Cercasi accordo globale sulla tassazione delle multinazionali. È questo, secondo il Financial Times, l’obiettivo di un gruppo intergovernativo, di stanza a Parigi, composto da diversi stakeholder internazionali e formato per portare avanti la linea stabilita durante l’ultimo G7.
La proposta di riforma fiscale è nata durante l’ultima riunione del Gruppo dei Sette, e secondo le prime bozze consentirebbe a tutti i paesi in cui le aziende più grandi e redditizie del mondo registrano delle vendite di avere i diritti di tassazione su «almeno il 20% del profitto superiore a un margine del 10%». I ministri delle finanze si sono inoltre impegnati a una tassa minima globale di almeno il 15%, paese per paese. Il piano metterebbe pertanto fine al sistema con il quale le grandi multinazionali hanno potuto ridurre il proprio carico fiscale incanalando i profitti verso giurisdizioni a bassa tassazione.
L’accordo finale al momento sembra sulla buona strada. Anche se, sottolinea il quotidiano britannico, «Cina, India, alcuni Paesi dell’Europa orientale e nazioni in via di sviluppo hanno sollevato obiezioni sull’accordo raggiunto dal gruppo delle principali economie del G7».
Nei colloqui in corso gli Stati cercano dei binari condivisi per portare queste nazioni dalla parte delle sette superpotenze, ma secondo alcuni dei soggetti coinvolti nella contrattazione, oltre ai primi ribelli è pronta un’invettiva anti riforma anche da parte di una cordata formata dai paradisi fiscali e i Paesi di investimento come Irlanda, Svizzera e Barbados.
I dettagli delle proposte saranno comunque discussi dai ministri delle finanze del gruppo dei Paesi del G20 in un vertice a Venezia il mese prossimo. «Penso che non fallirà. Ci sono ancora alcune incertezze, ma non siamo lontani da un accordo», ha suggerito una persona coinvolta nella trattativa al Financial Times.
Un’altra persona vicina ai negoziati, che la scorsa settimana era preoccupata per il coinvolgimento della Cina, ha affermato che i segnali sono ora più positivi, ma ha avvertito che i colloqui potrebbero essere l’ultima possibilità per ottenere un accordo globale che fermi decenni di controversie sul regime fiscale globale.

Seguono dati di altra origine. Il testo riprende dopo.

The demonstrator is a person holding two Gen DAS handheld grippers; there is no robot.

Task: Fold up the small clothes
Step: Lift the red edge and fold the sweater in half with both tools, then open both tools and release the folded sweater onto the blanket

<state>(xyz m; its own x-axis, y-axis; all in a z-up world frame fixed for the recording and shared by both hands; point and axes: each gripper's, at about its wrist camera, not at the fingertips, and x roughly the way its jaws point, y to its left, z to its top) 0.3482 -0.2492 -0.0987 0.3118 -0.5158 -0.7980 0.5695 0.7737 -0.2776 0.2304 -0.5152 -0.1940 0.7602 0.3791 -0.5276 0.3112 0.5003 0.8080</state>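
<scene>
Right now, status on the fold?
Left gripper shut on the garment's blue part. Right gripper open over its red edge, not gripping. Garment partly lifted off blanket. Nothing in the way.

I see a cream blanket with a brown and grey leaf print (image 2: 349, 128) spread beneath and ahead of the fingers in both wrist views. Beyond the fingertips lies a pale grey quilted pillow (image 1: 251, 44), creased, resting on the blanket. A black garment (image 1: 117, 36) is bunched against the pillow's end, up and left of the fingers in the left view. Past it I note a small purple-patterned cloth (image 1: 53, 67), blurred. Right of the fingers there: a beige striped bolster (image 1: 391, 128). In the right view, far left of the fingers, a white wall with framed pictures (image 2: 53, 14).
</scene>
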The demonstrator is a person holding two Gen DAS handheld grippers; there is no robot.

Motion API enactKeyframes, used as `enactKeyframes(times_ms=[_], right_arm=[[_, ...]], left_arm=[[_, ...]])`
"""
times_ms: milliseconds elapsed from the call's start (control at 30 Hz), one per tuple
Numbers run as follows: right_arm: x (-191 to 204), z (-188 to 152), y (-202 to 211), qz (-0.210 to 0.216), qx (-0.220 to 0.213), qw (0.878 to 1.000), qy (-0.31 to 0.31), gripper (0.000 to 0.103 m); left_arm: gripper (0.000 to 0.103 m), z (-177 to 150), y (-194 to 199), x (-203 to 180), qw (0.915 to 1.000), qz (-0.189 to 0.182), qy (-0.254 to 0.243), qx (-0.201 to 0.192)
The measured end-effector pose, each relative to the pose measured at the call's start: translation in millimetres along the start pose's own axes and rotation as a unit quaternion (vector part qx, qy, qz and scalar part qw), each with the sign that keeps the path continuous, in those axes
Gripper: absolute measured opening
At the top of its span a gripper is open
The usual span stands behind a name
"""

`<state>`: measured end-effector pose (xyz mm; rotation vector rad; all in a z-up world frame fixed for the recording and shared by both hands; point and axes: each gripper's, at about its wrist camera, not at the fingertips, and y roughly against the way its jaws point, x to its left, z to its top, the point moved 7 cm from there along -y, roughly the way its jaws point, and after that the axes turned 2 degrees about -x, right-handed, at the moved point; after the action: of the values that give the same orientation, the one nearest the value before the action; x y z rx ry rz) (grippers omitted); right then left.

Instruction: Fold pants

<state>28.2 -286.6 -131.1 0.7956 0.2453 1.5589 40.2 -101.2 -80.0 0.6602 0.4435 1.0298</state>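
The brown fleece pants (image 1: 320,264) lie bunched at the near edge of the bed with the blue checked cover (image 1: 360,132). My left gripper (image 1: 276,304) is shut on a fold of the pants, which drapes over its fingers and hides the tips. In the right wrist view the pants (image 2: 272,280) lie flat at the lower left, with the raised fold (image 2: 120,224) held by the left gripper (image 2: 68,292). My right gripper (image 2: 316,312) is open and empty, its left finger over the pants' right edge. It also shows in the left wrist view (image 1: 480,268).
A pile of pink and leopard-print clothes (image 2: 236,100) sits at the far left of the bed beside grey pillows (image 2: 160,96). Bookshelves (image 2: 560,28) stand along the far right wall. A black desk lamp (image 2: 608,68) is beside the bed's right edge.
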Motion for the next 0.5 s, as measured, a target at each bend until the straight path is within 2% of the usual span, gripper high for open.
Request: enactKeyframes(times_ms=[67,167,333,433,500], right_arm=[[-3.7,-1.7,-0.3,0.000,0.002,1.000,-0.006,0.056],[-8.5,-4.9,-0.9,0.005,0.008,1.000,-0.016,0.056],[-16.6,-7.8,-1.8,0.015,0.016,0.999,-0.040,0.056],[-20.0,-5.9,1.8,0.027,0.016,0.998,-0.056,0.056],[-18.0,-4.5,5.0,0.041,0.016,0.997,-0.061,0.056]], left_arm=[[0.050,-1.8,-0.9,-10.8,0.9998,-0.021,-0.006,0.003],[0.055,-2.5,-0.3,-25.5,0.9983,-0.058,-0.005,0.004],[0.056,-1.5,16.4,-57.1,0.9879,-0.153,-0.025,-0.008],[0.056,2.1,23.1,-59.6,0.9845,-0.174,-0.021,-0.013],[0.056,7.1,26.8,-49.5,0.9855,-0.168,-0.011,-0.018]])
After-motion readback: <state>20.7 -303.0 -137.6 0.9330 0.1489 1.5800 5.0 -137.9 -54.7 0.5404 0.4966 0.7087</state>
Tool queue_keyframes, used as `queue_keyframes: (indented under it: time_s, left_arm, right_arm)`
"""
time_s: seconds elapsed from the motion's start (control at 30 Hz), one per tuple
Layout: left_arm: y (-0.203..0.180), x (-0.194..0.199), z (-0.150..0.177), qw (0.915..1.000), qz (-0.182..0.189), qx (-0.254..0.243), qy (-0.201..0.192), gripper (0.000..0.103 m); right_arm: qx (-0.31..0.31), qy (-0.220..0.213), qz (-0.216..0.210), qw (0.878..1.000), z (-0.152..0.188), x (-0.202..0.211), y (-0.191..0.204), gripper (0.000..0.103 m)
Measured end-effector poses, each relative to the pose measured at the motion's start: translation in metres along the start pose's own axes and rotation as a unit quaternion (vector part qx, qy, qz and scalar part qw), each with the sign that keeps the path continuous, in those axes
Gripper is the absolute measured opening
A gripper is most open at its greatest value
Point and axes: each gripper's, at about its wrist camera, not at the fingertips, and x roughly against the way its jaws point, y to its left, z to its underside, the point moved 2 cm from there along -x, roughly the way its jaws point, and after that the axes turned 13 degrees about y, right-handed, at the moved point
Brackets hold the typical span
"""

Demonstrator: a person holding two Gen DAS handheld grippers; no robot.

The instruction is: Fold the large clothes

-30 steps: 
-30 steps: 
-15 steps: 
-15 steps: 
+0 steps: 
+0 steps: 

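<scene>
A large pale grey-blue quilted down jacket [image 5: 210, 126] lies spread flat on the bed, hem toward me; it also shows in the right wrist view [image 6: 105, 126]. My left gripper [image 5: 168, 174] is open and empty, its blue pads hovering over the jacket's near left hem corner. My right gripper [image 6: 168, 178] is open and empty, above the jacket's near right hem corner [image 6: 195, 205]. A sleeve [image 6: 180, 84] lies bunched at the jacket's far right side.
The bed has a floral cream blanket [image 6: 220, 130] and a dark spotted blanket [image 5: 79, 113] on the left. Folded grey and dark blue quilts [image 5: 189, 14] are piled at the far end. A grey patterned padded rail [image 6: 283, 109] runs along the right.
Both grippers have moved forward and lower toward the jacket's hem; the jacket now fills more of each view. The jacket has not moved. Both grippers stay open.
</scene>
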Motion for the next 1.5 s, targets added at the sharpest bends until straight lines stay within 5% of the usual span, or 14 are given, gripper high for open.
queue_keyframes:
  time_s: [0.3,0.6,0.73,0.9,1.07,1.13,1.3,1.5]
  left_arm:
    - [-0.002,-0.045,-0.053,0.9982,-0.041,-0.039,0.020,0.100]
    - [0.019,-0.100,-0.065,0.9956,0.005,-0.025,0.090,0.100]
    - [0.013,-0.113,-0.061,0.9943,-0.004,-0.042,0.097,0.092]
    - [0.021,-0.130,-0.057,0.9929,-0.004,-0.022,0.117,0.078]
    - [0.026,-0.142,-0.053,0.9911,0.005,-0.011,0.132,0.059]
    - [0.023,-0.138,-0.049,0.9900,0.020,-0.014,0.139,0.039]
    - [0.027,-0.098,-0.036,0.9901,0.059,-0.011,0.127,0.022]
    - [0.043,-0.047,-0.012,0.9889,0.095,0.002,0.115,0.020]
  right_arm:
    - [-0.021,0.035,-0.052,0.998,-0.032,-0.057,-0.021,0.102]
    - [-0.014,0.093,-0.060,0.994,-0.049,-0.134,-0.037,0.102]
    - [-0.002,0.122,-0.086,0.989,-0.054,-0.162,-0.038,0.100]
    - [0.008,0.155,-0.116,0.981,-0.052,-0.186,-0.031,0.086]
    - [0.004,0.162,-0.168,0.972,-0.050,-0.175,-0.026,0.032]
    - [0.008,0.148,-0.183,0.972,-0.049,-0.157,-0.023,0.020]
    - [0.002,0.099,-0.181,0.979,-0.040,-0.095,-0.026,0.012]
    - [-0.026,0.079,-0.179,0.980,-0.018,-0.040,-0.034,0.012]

Mentre un funzionario europeo ha sottolineato: «Se non riusciamo a ottenere un accordo al G20, è probabile che dovremmo ricominciare da capo altri 20 anni di contrattazione su questo tema». Mentre un successo sarebbe la dimostrazione «che la diplomazia internazionale sulle questioni più grandi è possibile».
Qual è l’ostacolo più difficile da superare? Ad oggi la Cina. Pechino e molti paesi dell’Europa orientale si lamentano del fatto che l’accordo interromperebbe gli accordi fiscali esistenti che offrono ai produttori incentivi agli investimenti attraverso l’imposta sulle società che ha un’aliquota fiscale effettiva inferiore al minimo globale proposto del 15%.
Anche se non si tratta di paradisi fiscali, il blocco sino-russo è un elemento fondamentale per la chiusura dell’accordo. Perciò i negoziatori stanno cercando di garantire che anche la Cina possa trarne vantaggio, anche se al momento non è stato chiarito la vera posizione della seconda economia mondiale: «Nessuno sa veramente quale sia la posizione cinese. Stanno guadagnando tempo e lasciano aperte tutte le loro opzioni».
Dall’altra parte, i paesi in via di sviluppo non sono contenti del fatto che l’accordo non consentirà loro di aumentare le tasse alle maggiori multinazionali, ma concederà solo la possibilità di tassare una piccola parte dei profitti delle società in base alle vendite. Il gruppo del G24 dei paesi in via di sviluppo ha quindi chiesto che l’accordo coprisse una quota molto maggiore dei profitti e ha minacciato di continuare imperterrita l’adozione delle proprie tasse.
Per conto del G7 e del gruppo costituente della riforma fiscale, è stato offerto a questi Paesi un compromesso in cui il limite per attivare la tassazione per le aziende coperte dall’accordo globale sarebbe stato abbassato da 20 miliardi di dollari di fatturato a 10 miliardi dopo sette anni.
Ma anche questo non è servito. Perché, si legge nell’articolo, i paesi in via di sviluppo vogliono anche aumentare l’aliquota fiscale minima globale proposta di almeno il 15 per cento. Mathew Gbonjubola, l’ambasciatore della Nigeria presso l’Ocse, ha affermato che fissare il minimo globale a quel livello «non garantirebbe nessun effetto per i paesi in Africa», ma al contrario continuerebbe a «promuovere l’erosione della base fiscale dei paesi africani».
Detto ciò, Gbonjubola ha anche affermato che le «pressioni politiche» hanno reso molto difficile la decisione di aderire o meno alla riforma. Puntualizzando poi sul fatto che «ogni giurisdizione deve indicare chiaramente se è dentro all’accordo o contro», perché al momento non sembra esserci nessuna «terza opzione».